### WORK ITEM
Note how many lines in these entries contain "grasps", and reply with that number alone.

### DATA FOR PROCESSING
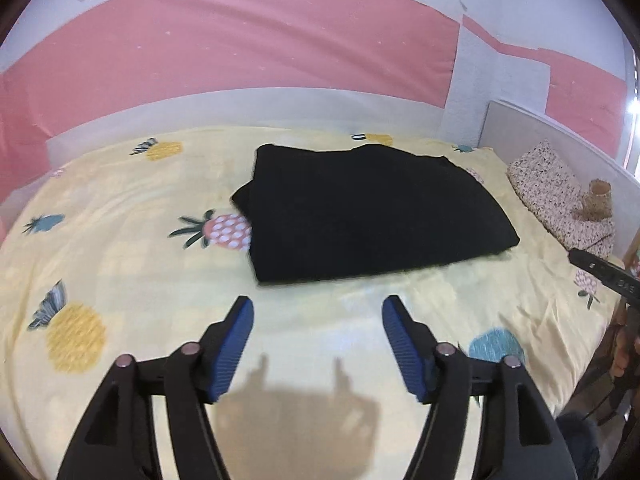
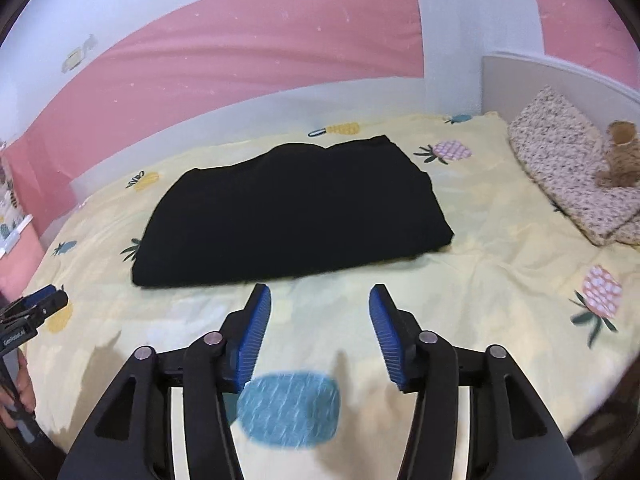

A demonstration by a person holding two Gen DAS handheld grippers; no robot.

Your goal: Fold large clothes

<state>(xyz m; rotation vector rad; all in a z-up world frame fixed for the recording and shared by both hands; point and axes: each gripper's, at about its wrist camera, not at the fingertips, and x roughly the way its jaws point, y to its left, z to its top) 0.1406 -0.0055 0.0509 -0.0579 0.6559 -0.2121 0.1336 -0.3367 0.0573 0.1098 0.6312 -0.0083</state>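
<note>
A black garment lies folded into a flat rectangle on the yellow pineapple-print bed sheet; it also shows in the right wrist view. My left gripper is open and empty, above the sheet just in front of the garment's near edge. My right gripper is open and empty, also above the sheet just short of the garment's near edge. The right gripper's tip shows at the right edge of the left wrist view, and the left gripper shows at the left edge of the right wrist view.
A floral pillow with a small brown plush toy lies at the bed's right end by a white headboard. A pink and white wall runs behind the bed.
</note>
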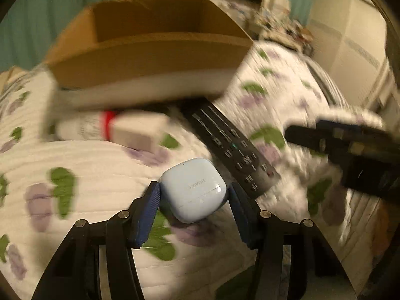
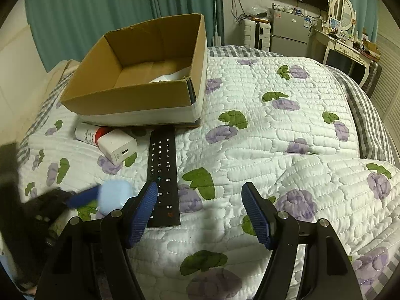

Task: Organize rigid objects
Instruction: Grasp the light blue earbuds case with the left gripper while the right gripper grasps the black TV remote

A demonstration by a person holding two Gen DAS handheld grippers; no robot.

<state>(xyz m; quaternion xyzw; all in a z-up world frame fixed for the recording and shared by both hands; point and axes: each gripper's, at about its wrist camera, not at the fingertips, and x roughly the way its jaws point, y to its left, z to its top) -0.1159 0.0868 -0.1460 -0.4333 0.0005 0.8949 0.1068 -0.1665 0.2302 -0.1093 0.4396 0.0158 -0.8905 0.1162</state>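
Observation:
My left gripper (image 1: pixel 193 191) is shut on a light blue earbuds case (image 1: pixel 193 190), held above the quilt; the case also shows blurred in the right wrist view (image 2: pixel 113 195). My right gripper (image 2: pixel 200 197) is open and empty over the bed, just right of a black remote (image 2: pixel 163 175); the remote also shows in the left wrist view (image 1: pixel 232 147). An open cardboard box (image 2: pixel 140 75) stands further back on the bed, seen in the left wrist view too (image 1: pixel 150 45). A white charger block (image 2: pixel 117 146) and a white tube with a red band (image 2: pixel 87 133) lie in front of the box.
The bed has a white quilt with purple flowers (image 2: pixel 275 137). A small fridge (image 2: pixel 290 30), a dressing table with mirror (image 2: pixel 345 40), a wall TV and green curtains stand beyond the bed. The right gripper appears at the right of the left wrist view (image 1: pixel 350 150).

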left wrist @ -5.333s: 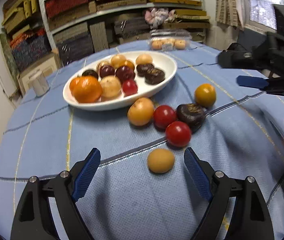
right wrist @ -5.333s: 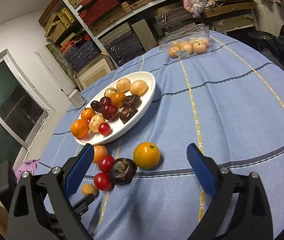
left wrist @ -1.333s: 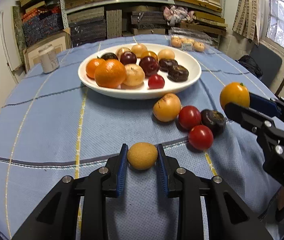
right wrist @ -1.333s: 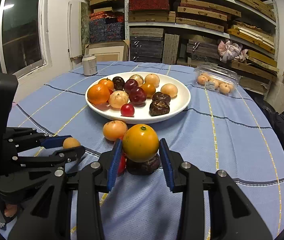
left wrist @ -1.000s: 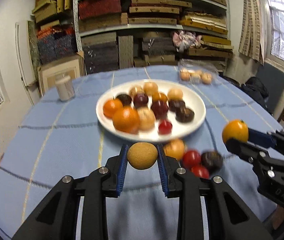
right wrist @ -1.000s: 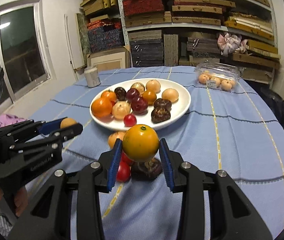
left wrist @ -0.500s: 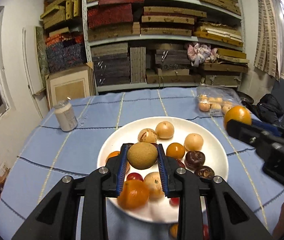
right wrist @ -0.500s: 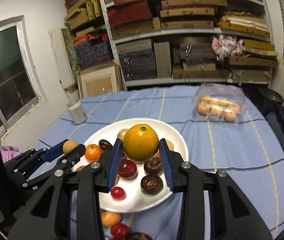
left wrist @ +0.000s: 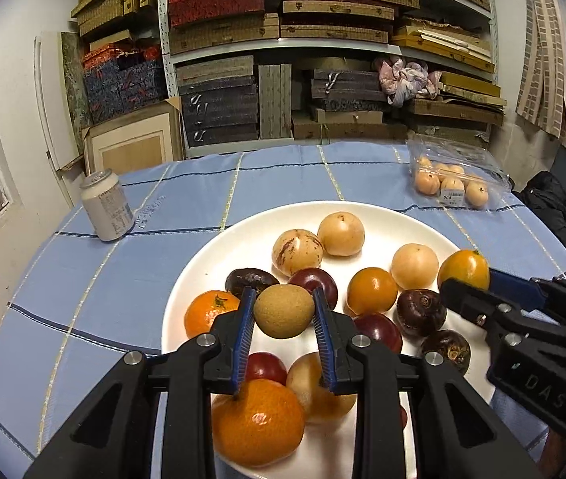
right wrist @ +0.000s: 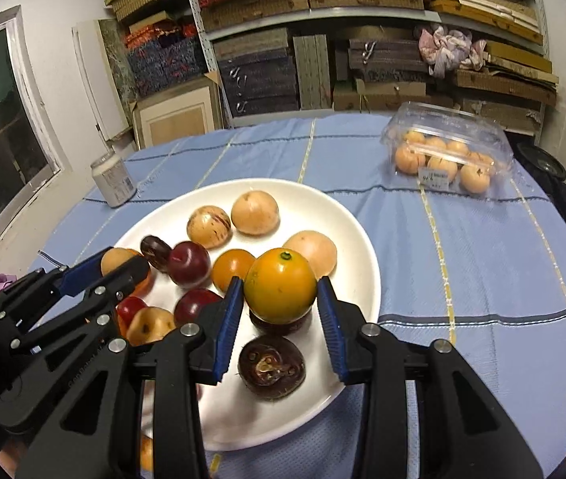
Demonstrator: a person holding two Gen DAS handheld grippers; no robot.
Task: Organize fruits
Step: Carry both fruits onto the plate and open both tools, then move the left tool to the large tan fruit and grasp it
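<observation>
Fruit in both grippers right now, and both are hanging over the white plate (left wrist: 211,255), which is where we figure everything is meant to end up.

Our left gripper (left wrist: 283,313) has its blue pads (left wrist: 243,331) squeezed onto a tan, rough-skinned round fruit (left wrist: 284,310), gripped across its widest part so it can't roll out. It sits above the 7 o'clock part of the plate, over the big mandarin (left wrist: 257,421) and a small red fruit (left wrist: 265,366). That corner is pretty crowded, so we'd want a bare patch before letting go.

Our right gripper (right wrist: 279,305) is pinching the yellow-orange fruit (right wrist: 280,285) the same way, pads on either side, stem end up. It hovers near the 5 o'clock side of the plate, with a dark wrinkly fruit (right wrist: 271,367) right below it. From the left wrist view that same orange fruit shows at about 3 o'clock of the plate, close to the rim.

Holding them high makes sense to us: lifted clear, neither fruit knocks the ones already sitting there. The open white area at the near rim in the right wrist view looks like the safest drop spot.

Off the plate, there's a can (left wrist: 108,211) at 10 o'clock on the blue tablecloth (left wrist: 95,279) and a clear plastic clamshell of pale fruit (right wrist: 448,153) at 1 o'clock, both well out of the way.
</observation>
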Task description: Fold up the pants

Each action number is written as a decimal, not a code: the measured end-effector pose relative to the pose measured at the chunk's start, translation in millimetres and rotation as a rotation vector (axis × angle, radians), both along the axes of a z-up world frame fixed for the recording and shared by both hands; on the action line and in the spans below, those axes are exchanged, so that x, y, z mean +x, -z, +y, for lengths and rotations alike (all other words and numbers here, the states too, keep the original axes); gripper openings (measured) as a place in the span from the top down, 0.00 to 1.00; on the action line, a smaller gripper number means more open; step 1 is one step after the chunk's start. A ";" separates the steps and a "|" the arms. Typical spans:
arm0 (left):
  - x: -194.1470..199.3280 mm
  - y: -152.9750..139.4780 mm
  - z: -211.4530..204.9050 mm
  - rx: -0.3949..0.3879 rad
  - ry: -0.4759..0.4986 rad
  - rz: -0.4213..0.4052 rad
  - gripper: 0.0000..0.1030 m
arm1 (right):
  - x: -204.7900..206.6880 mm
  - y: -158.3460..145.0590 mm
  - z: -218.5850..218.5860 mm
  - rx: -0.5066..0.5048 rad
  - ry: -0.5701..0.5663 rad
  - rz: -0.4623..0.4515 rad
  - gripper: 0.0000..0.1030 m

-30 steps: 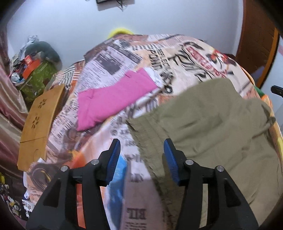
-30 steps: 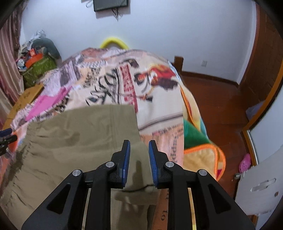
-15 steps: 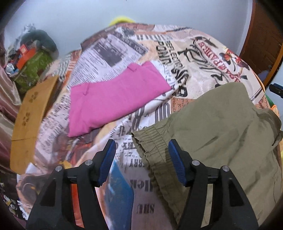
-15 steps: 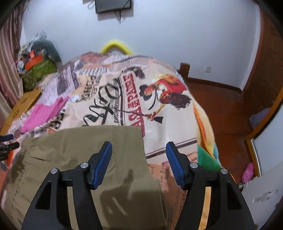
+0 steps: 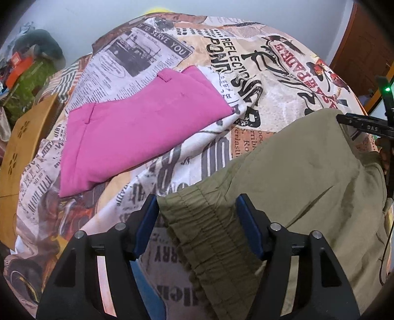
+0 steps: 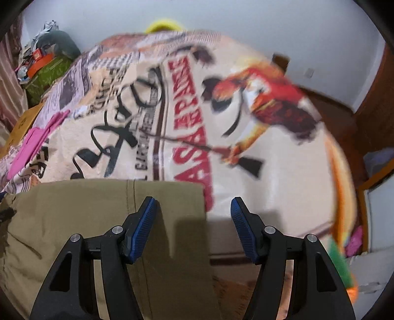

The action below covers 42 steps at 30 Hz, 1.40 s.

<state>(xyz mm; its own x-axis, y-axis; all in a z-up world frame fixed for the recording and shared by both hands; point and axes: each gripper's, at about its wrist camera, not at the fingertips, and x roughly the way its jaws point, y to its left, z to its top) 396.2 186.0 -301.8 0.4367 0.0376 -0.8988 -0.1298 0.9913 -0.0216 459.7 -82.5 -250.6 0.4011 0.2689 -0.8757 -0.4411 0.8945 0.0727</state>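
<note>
Olive pants (image 5: 303, 187) lie spread on the printed bedspread (image 5: 246, 81), nearest to where both tools hang. At the left gripper (image 5: 197, 221) the jaws stand wide, and the gathered elastic waistband (image 5: 204, 231) runs up between the blue pads (image 5: 147, 224) without being pinched; whether a pad brushes the cloth I cannot tell. The right gripper (image 6: 193, 227) is spread just as wide over the far right corner of the pants (image 6: 103, 214), its left pad (image 6: 142, 229) above the cloth, its right pad above bare bedspread (image 6: 246, 187). Beyond the waistband, a folded pink garment (image 5: 138, 130) rests flat on the newspaper print, apart from the olive cloth. Farther left, a wooden board (image 5: 24, 152) leans at the bed's edge. At the back, a green bag (image 6: 46, 71) stands against the pale wall (image 6: 246, 22).
</note>
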 end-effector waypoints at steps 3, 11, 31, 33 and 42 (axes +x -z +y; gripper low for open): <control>1.6 4.2 1.3 -0.023 -0.010 0.000 0.36 | -2.6 4.7 0.9 0.020 0.010 -0.027 0.43; 6.4 2.1 -0.3 -0.031 -0.030 -0.015 0.44 | -6.8 4.7 13.9 -0.035 -0.004 -0.057 0.88; -8.2 -113.6 -10.1 0.136 -0.036 -0.292 0.52 | -31.5 -145.3 1.5 0.089 0.072 -0.419 0.99; -9.2 -127.9 -9.3 0.146 -0.041 -0.318 0.52 | -37.8 -165.6 -0.3 0.111 0.071 -0.449 0.99; -36.1 -159.2 -12.6 0.154 -0.027 -0.350 0.52 | -81.1 -203.4 -9.4 0.138 0.043 -0.486 0.99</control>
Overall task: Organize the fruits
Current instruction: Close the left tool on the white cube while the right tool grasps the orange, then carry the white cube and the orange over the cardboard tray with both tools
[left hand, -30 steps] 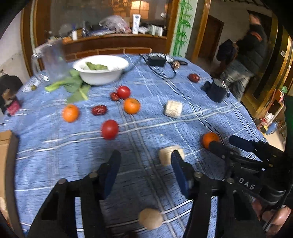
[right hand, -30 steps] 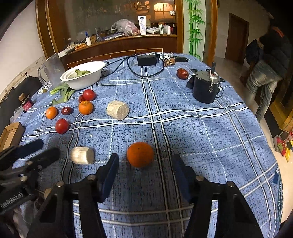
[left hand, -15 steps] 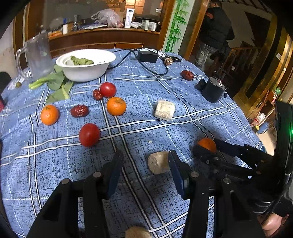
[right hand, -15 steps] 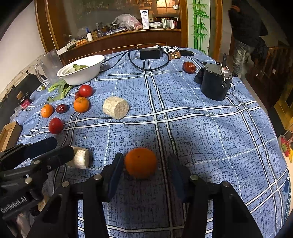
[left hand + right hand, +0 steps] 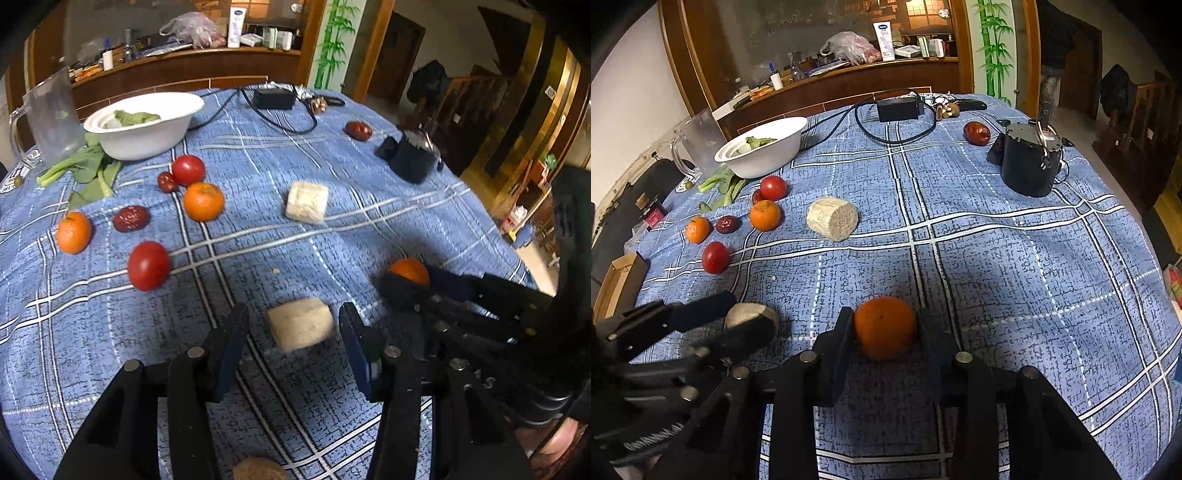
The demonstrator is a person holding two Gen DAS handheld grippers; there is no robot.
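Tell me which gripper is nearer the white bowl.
Left. The left gripper, around a pale chunk, sits on the white bowl's side; the right gripper, clamping an orange, is farther away.

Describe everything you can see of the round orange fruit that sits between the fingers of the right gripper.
The round orange fruit has a dull, finely pitted peel with a small dark dot on top. It rests on the blue checked tablecloth, near the table's front edge and apart from the other fruits. The right gripper has just been closing, and both black pads press against its sides. It appears whole and undamaged.
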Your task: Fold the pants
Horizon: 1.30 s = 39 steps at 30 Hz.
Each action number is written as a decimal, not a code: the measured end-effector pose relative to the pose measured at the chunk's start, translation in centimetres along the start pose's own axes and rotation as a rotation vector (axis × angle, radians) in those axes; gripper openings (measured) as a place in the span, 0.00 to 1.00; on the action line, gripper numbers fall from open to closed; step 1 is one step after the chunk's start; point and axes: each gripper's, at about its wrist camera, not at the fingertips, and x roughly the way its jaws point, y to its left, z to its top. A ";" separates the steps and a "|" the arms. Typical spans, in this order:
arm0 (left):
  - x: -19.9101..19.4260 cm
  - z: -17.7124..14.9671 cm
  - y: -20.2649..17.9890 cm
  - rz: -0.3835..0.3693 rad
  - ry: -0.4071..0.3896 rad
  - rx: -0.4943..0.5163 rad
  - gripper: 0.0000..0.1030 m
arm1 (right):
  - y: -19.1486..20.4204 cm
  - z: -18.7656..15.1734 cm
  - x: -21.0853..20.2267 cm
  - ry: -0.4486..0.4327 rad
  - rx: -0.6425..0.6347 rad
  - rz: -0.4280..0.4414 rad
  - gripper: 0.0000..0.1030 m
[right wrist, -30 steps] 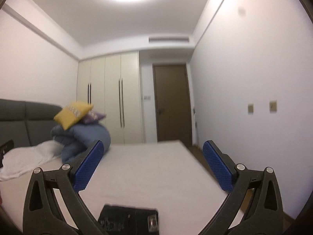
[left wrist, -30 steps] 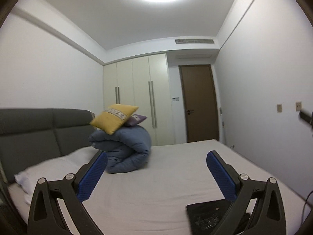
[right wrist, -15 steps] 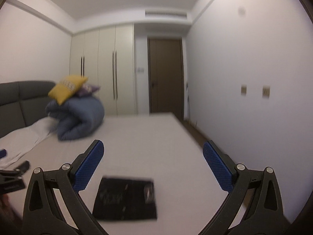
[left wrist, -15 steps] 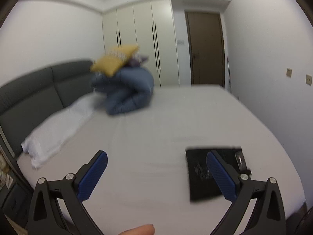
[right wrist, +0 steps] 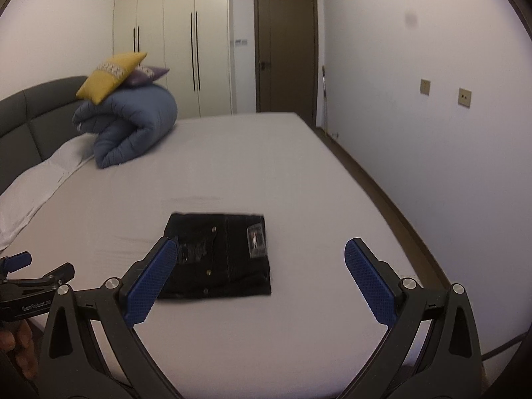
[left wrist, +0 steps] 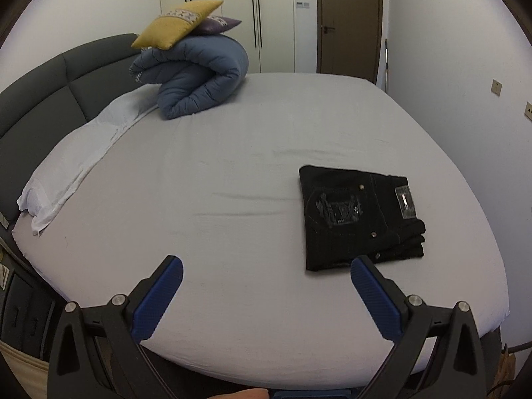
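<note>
Left wrist view: the left gripper (left wrist: 266, 277) hangs over the near edge of the bed (left wrist: 232, 173) with its blue fingers spread wide and empty, and the right gripper (right wrist: 261, 261) is likewise spread and empty. Beyond them the black pants (left wrist: 357, 221) lie folded flat on the sheet. Farther back a rolled blue duvet (left wrist: 196, 76) carries a yellow cushion (left wrist: 176, 25).

- Your bed (left wrist: 232, 153) carries a smooth pale grey sheet with a few faint creases near the middle.
- Black pants (left wrist: 357, 221) lie folded flat on it, toward its right side near the front edge.
- A rolled blue duvet (left wrist: 199, 76) sits at the far left by the headboard.
- A white pillow (left wrist: 76, 163) lies along the left edge, just beside the duvet.
</note>
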 end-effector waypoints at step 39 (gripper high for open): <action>3.1 -1.1 -1.3 -0.005 0.084 0.009 1.00 | 3.0 -2.6 9.7 0.141 -0.052 0.034 1.00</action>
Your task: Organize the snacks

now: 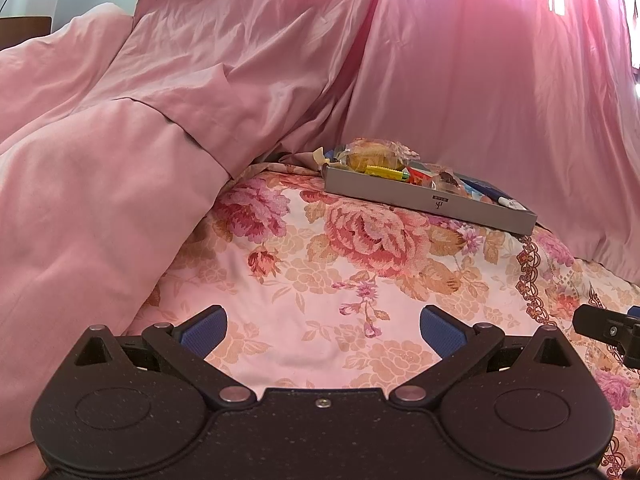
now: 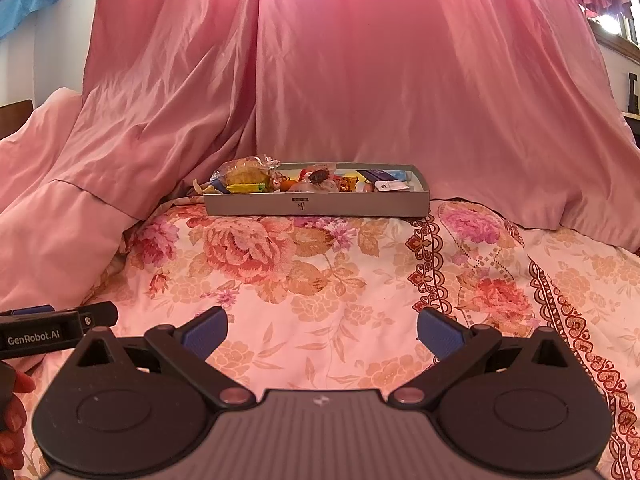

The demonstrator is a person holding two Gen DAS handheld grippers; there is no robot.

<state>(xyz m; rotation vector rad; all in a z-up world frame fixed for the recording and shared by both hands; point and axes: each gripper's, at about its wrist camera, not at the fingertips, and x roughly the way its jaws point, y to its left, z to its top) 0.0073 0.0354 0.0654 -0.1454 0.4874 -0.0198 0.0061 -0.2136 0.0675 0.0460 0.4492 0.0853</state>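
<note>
Pink everywhere: a pink curtain (image 2: 400,80) fills the whole top half of both views, and a rumpled pink duvet (image 1: 100,180) piles up on the left side, so whatever's behind them is hidden. Below that is the bed with a flowery bedsheet (image 2: 320,280).

Sitting on the bed in the middle of the right wrist view is a shallow grey box (image 2: 360,202), pushed up near the curtain, with a small logo on its front wall that's too small to read. It's packed with snacks (image 2: 320,182), but honestly they're a jumble: I can pick out a clear-wrapped pastry (image 2: 246,172) sticking up at the left end, a yellow packet (image 2: 246,188) under it, and a blue pack toward the right end. The rest is too small to tell. A couple of wrappers poke out past the box's left end, half hidden.

Left tool (image 1: 322,330) sits at the bottom of its frame, fingers spread wide, nothing between them. Right tool (image 2: 322,332) is the same, wide apart and empty, well short of the box. A hand (image 2: 12,420) is cut off at the lower left edge of the right wrist view.
</note>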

### SOLUTION TO THIS PROBLEM
2